THE NSA, IT seems, isn’t the only American spy agency hacking the world. Judging by a new, nearly 9,000-page trove of secrets from WikiLeaks, the CIA has developed its own surprisingly wide array of intrusion tools, too.
On Tuesday morning, WikiLeaks released what it’s calling Vault 7, an unprecedented collection of internal CIA files—what appear to be a kind of web-based Wiki—that catalog the agency’s apparent hacking techniques. And while the hoards of security researchers poring through the documents have yet to find any actual code among its spilled secrets, it details surprising capabilities, from dozens of exploits targeting Android and iOS to advanced PC-compromise techniques and detailed attempts to hack Samsung smart TVs, turning them into silent listening devices.

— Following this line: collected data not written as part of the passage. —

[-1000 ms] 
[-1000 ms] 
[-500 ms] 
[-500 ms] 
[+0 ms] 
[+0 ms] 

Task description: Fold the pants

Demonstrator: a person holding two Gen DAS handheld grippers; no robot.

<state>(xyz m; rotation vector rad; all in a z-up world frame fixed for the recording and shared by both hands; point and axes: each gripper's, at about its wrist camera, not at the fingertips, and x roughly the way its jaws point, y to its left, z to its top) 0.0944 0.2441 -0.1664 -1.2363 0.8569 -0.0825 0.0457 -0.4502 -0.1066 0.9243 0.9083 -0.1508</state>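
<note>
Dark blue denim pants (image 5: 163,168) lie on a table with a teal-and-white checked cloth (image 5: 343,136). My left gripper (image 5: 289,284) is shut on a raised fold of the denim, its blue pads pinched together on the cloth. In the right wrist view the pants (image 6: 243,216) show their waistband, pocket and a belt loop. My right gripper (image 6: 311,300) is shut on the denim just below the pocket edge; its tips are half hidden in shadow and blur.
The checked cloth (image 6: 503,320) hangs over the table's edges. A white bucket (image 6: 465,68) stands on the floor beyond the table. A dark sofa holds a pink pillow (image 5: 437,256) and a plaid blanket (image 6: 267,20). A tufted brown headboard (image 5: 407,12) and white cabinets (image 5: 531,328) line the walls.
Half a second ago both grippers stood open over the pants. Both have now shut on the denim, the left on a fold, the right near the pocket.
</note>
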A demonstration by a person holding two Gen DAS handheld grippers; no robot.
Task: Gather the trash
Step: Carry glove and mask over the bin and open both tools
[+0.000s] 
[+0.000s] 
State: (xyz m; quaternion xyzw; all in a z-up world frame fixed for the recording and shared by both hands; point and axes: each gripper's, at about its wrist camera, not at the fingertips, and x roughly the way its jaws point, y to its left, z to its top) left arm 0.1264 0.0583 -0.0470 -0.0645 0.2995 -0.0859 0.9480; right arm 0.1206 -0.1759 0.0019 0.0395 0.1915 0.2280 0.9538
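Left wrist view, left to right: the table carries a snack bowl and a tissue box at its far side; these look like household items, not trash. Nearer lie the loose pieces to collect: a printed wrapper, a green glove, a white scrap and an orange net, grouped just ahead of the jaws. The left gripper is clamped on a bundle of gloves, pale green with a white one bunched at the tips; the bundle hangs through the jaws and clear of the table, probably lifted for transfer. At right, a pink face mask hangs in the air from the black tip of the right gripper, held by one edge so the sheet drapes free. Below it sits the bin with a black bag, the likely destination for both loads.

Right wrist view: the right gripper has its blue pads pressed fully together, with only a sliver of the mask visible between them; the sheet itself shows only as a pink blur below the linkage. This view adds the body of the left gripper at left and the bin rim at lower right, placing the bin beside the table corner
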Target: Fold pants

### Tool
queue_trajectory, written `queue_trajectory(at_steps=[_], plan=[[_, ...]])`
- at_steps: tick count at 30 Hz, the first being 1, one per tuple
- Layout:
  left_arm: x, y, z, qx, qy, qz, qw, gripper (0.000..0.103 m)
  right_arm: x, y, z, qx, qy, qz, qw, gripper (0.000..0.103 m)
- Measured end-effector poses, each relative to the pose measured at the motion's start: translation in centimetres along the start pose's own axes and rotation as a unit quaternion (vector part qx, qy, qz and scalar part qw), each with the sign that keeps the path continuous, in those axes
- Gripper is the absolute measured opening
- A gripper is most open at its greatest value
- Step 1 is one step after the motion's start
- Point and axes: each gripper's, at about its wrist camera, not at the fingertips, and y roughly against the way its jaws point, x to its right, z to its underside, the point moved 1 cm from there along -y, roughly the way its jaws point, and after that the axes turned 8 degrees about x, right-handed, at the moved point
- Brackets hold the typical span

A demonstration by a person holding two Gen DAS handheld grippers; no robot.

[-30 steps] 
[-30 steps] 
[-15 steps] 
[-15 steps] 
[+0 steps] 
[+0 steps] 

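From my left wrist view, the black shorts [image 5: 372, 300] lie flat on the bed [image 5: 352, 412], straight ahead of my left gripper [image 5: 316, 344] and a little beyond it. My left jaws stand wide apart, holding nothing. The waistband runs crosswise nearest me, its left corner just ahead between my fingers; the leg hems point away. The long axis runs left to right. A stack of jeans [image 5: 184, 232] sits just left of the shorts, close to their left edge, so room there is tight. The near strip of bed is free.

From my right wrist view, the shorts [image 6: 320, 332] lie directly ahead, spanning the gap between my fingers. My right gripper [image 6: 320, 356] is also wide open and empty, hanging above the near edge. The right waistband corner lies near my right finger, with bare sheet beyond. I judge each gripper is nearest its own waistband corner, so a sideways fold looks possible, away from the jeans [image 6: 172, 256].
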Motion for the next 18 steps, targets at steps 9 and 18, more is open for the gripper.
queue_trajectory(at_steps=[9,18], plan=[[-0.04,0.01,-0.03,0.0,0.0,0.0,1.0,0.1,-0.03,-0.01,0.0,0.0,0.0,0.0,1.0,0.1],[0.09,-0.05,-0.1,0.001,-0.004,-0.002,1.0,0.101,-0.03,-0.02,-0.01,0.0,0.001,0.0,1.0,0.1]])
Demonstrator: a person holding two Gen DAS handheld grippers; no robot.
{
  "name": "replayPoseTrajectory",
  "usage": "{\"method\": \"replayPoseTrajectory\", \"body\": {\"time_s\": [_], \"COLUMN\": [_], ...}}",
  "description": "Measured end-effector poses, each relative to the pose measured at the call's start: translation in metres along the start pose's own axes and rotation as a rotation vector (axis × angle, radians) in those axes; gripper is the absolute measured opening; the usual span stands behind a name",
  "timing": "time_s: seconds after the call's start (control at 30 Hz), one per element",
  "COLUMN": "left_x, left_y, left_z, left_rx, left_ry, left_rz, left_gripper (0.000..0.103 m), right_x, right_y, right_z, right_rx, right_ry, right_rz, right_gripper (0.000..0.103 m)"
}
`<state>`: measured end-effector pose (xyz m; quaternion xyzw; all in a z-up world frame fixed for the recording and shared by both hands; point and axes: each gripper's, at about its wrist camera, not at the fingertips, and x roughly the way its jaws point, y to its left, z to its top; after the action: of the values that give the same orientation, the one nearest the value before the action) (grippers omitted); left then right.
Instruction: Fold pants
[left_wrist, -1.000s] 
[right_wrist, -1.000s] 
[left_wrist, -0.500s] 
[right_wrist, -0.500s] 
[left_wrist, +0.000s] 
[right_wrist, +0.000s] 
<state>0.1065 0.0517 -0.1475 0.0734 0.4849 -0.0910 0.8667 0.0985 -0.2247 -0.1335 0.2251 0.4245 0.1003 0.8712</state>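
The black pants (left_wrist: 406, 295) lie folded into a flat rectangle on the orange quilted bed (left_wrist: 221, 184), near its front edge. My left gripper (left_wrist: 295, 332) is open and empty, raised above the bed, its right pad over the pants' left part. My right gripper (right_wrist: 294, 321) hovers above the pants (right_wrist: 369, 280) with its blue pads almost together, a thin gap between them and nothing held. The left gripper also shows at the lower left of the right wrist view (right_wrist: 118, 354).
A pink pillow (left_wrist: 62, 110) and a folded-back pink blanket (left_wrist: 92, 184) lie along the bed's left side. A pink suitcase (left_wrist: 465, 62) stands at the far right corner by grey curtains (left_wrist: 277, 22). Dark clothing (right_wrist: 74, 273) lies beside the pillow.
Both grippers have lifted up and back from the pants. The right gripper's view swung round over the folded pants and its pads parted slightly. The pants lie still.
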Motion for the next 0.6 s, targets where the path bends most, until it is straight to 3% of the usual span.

“It certainly seems that in the CIA toolkit there were more zero-day exploits than we’d estimated,” says Jason Healey, a director at the Atlantic Council think tank, who has focused on tracking how many of those “zero-days”—undisclosed, unpatched hacking techniques—the US government has stockpiled. Healey says that he had previously estimated American government agencies might have held onto less than a hundred of those secret exploits. “It looks like CIA might have that number just by itself.”
Mobile Targets
The leak hints at hacking capabilities that range from routers and desktop operating systems to internet-of-things devices, including one passing reference to research on hacking cars. But it seems to most thoroughly detail the CIA’s work to penetrate smartphones: One chart describes more than 25 Android hacking techniques, while another shows 14 iOS attacks.
Given the CIA’s counterterrorism work—and the ability of a phone exploit to keep tabs on a target’s location—that focus on mobile makes sense, Healey says. “If you’re going to be trying to figure where Bin Laden is, mobile phones are going to be more important.”